Unilever has announced that it is selling its edible oils business and palm oil plantation interests in the Ivory Coast, and will instead invest in a soap business in the country.
The Anglo-Dutch consumer goods firm has in place a strategy to focus on its core businesses, and the sale of the edible oils business, which has an annual turnover of €85m euros, is said to be part of this. The buyers of the business plus Unilever's interests in palm oil plantations Palmci and PHCI are Ivorian agro-industry company SIFCA and a 50:50 joint venture between SIFCA and two companies based in Singapore, Wilmar International and Olam International.
At the same time, Unilever is to acquire SIFCA soap subsidiary Cosmivoire, which has an annual turnover of €45m and a presence in West Africa. Buying this company is expected to boost Unilever's presence in the Francophone region.

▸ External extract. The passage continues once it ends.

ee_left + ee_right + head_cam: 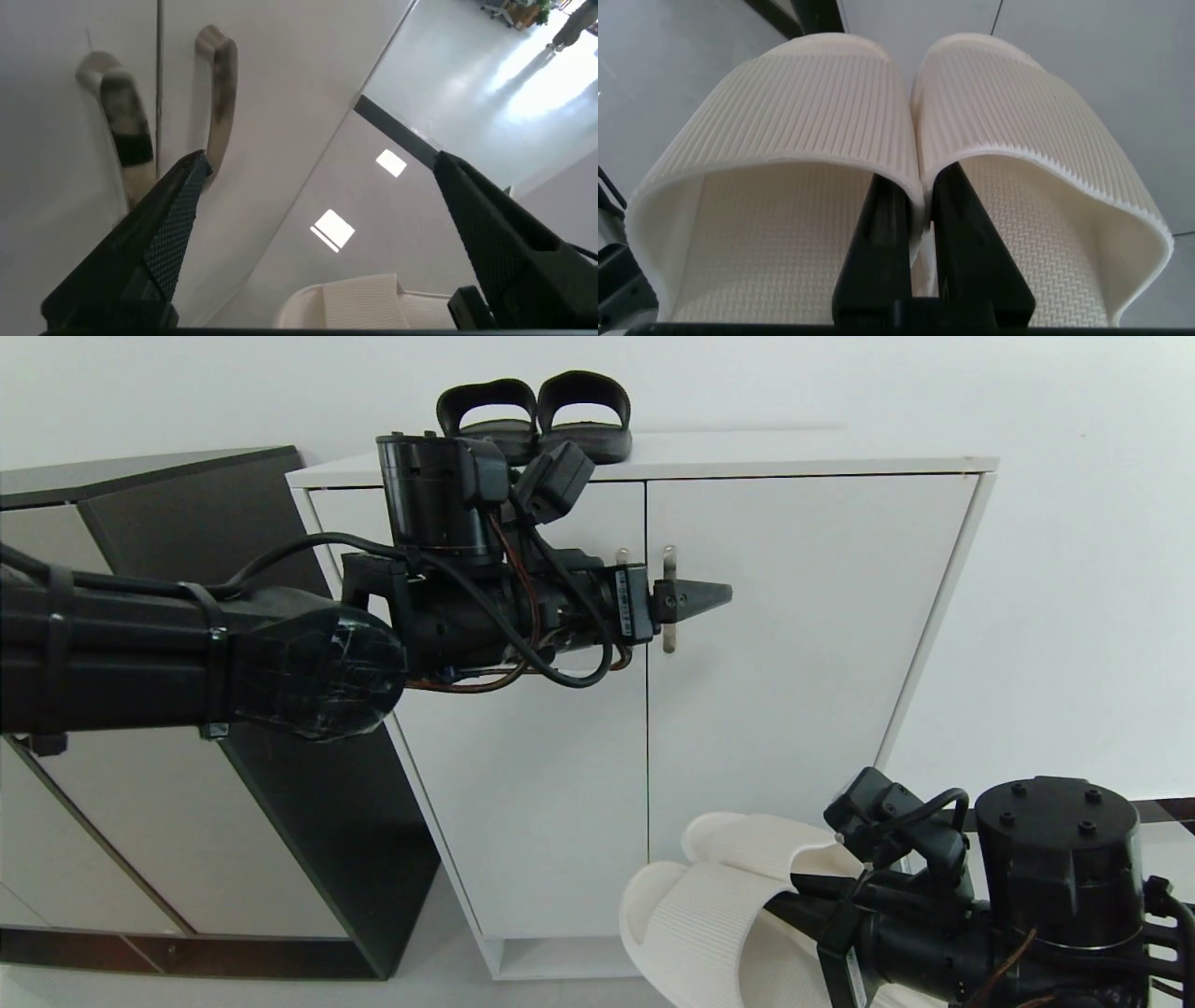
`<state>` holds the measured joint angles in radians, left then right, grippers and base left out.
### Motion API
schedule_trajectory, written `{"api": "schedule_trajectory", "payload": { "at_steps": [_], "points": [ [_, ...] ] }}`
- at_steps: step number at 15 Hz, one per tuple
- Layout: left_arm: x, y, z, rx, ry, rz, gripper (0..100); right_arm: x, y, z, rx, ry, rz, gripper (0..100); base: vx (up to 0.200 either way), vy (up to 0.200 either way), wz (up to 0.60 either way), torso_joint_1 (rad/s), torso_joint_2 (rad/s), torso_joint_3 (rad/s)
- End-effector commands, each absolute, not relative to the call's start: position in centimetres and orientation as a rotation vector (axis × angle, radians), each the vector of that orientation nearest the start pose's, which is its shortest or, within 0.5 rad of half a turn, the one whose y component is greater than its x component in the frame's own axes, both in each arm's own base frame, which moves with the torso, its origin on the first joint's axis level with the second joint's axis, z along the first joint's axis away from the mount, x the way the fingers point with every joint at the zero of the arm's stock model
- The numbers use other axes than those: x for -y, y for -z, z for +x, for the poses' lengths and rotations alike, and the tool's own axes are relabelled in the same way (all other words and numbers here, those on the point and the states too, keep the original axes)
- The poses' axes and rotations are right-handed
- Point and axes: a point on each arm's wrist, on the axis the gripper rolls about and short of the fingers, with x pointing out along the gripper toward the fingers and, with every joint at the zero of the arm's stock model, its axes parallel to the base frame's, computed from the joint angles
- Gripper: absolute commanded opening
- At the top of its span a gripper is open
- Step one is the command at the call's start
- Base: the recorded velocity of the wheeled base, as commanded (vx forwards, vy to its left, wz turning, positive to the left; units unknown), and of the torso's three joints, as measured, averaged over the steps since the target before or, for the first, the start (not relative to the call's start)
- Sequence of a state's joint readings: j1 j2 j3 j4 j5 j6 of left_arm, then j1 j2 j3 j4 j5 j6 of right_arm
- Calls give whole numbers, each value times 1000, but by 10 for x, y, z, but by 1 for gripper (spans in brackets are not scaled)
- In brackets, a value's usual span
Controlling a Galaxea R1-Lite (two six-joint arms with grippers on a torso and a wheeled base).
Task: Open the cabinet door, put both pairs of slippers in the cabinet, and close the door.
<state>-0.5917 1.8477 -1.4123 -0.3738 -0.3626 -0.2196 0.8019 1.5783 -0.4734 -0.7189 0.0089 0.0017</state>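
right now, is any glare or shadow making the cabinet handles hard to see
Left wrist view: strong glare on the floor, but the door handles show plainly, their metal mirroring dark shapes. Head view: even light, no glare on the cabinet; the left gripper crosses one handle. Right wrist view: white slippers softly, evenly lit.
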Motion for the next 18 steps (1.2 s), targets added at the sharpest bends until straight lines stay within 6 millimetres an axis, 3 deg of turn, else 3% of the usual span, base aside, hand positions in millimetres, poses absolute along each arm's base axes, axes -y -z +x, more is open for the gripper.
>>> {"api": "schedule_trajectory", "payload": {
  "at_steps": [1,13,14,18],
  "points": [
    [218,-273,310,-175,942,-197,100,-175,-139,169,-367,-801,-152,0,0,0,0,0,0,0],
    [235,-266,322,-181,957,-197,100,-176,-139,168,-368,-808,-151,0,0,0,0,0,0,0],
    [236,-265,322,-183,958,-196,0,-176,-139,168,-369,-810,-152,0,0,0,0,0,0,0],
    [235,-266,321,-180,958,-195,0,-175,-133,162,-394,-851,-161,0,0,0,0,0,0,0]
  ]
}}
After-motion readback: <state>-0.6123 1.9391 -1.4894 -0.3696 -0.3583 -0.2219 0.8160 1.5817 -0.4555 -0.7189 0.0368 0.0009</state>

Financial details of the transaction have not been disclosed. Approval is required by regional authorities, however, and if this is granted Unilever expects both elements to be completed by the end of 2008. A company spokesperson was not immediately available to explain the impact of this news on Unilever's supply of palm oil, which is used in a variety of food products and toiletries.
Sustainable palm oil Last month Unilever made a pledged to use only palm oil certified as sustainable by 2015, and supported calls for a moratorium on further deforestation for palm oil in Indonesia.
"Suppliers need to move to meet the criteria, by getting certified both the palm oil from their own plantations and the palm oil they buy from elsewhere," said Patrick Cescau, Unilever CEO. The announcement was made at the Prince of Wales' May Day Climate Change Summit in London.
Unilever said it plans to take a leading role in establishing a certified supply chain for palm oil production. Cescaus added: "We also intend to support the call for an immediate moratorium on any further deforestation for palm oil in Indonesia."
Divestment plan Last August, Unilever said it was planning to divest of businesses with a combined turnover of €2bn, but which are neutral to its operating margin due to costs that can't be covered.
So far since then it has made agreements to sell its Lawry's and Adolph's seasoning blends and marinades business in the US and Canada for €410 million; and its Boursin brand to Le Groupe Bel for €400m. Unilever is also expected to sell its US laundry business.
Other improvements to its margins include a plan to group countries by clusters and streamline regional structures, reduce supply chain costs, and reduce its annual cost base by around €1.5bn by the end of 2010.